The night I return from the trip, Oldest Brother calls my name as we get ready to sleep. The room feels deserted with Third Brother and Cousin gone. Oldest Brother says nothing after calling me, which makes me anxious. Does he have an ache in his chest like last time?

“What is it? . . . What is it? Do you feel pain in your chest again?” Recalling the way he looked, clutching his chest in pain, I push away the covers and sit up. I am already scared out of my wits, without Cousin here.

“So you want it that bad? To go to college?” My startled eyes open in the dark with a sparkle. It feels for a moment as if moonlight, or starlight, is pouring over me. I climb back under the covers. “Are you still trying to be a writer?”

I turn reticent. I have never mentioned to Oldest Brother that I wished to attend university. Not to him, not to anyone.

“To be a writer, one needs to read a great number of books, acquire a great amount of knowledge.”

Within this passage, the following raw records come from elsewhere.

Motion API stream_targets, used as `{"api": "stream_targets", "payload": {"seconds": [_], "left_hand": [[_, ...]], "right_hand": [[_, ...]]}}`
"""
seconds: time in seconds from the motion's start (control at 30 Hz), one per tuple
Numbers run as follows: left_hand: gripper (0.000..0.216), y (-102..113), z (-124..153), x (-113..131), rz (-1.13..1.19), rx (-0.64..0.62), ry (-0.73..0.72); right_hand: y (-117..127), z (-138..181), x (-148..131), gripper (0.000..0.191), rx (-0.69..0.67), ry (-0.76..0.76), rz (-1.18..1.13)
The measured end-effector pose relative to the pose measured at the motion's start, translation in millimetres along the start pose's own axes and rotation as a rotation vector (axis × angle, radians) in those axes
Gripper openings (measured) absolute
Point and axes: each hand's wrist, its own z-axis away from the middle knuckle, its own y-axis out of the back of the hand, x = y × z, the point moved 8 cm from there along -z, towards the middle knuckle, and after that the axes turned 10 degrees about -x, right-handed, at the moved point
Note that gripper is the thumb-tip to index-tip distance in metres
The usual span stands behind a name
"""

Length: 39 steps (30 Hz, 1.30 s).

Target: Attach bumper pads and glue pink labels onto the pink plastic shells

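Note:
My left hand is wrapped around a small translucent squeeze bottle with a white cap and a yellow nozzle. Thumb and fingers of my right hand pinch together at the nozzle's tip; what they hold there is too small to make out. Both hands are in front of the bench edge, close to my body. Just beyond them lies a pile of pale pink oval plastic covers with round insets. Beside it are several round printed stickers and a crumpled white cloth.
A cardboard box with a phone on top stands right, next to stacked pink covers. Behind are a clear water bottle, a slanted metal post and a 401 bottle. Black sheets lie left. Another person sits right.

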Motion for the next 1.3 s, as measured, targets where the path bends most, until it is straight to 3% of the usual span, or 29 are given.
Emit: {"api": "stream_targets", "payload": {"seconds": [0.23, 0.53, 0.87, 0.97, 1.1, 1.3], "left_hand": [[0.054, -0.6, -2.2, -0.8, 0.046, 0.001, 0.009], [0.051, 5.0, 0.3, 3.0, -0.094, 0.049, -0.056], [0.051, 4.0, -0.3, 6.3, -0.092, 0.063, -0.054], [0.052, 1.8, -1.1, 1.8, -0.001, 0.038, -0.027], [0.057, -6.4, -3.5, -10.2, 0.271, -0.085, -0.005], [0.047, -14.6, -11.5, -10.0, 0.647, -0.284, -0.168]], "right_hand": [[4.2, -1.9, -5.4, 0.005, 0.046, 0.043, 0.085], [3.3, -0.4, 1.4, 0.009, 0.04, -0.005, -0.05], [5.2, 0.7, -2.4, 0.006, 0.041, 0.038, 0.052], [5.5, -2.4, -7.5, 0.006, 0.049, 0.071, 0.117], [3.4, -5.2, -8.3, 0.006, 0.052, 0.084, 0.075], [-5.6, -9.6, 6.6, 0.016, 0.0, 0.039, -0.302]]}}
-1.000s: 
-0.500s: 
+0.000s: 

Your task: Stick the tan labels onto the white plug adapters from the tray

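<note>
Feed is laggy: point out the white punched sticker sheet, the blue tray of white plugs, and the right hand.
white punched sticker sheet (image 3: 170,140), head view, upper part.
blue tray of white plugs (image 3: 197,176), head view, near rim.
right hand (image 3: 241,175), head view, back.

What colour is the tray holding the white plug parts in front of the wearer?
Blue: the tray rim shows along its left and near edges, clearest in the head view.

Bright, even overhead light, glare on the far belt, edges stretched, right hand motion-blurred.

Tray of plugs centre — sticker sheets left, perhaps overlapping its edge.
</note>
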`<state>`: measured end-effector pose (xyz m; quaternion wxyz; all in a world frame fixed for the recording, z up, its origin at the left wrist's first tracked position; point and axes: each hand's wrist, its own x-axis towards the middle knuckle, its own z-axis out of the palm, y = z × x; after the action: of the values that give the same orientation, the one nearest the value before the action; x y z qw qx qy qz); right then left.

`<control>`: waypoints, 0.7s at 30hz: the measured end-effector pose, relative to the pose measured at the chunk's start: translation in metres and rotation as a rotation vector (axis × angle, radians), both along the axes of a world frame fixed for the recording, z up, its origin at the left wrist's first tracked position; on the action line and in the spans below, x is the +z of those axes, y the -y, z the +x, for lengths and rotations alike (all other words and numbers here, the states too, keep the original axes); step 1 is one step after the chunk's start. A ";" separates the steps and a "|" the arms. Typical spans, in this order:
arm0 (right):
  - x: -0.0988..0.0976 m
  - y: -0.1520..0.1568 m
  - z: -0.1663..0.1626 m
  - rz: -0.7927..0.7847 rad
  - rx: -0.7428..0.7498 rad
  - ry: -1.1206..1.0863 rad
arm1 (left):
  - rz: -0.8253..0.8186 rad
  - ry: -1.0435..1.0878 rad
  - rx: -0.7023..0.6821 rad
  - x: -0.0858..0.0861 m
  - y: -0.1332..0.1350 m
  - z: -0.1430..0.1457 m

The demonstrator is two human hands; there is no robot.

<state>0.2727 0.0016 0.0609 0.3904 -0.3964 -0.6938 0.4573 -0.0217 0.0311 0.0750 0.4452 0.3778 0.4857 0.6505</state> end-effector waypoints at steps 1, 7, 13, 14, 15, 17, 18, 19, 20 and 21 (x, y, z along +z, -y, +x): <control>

Ah. He has read my notebook while I was away on my school trip.

“College admission is tough enough even for students who didn’t have to do anything else but study for three years straight.” His voice carries the weight of worry and woe. I push off the covers and poke out my face toward Oldest Brother, lying over there with his tired back to me.

“Don’t worry,
Oppa
. I’m not going to college.”

As I step out to the kitchen at dawn to cook breakfast, I open my schoolbag and search for the notebook. What had I written in there, that made Oldest Brother say what he said last night? The notebook isn’t in the bag. I look here and there, where I
might have left it, unconsciously, but to no avail. I carefully climb down the attic and go to Oldest Brother’s desk. There it is. Under my copy of
The Dwarf Launches His Tiny Ball
, wrapped in a book cover. I must have left the notebook on Oldest Brother’s desk after scrawling down this and that the night before leaving for the trip. It would have looked as if I had left it there for him to read. I head up to the roof, taking the notebook with me. Dawn is breaking. The stars in the sky are fading out one by one. Under the fading starlight, someone is perched on the guardrail, looking like she’s about to fly away any minute. It’s Hui-jae. Like a bird she sits on the roof guardrail, watching daylight breaking, not between peach and apple trees but between tall, imposing factory chimneys. The light of dawn appears blue, even amidst the greasy smells. In the light of dawn, everything in this world exudes the scent of soft, splendid shoots budding anew. Even the factory chimneys.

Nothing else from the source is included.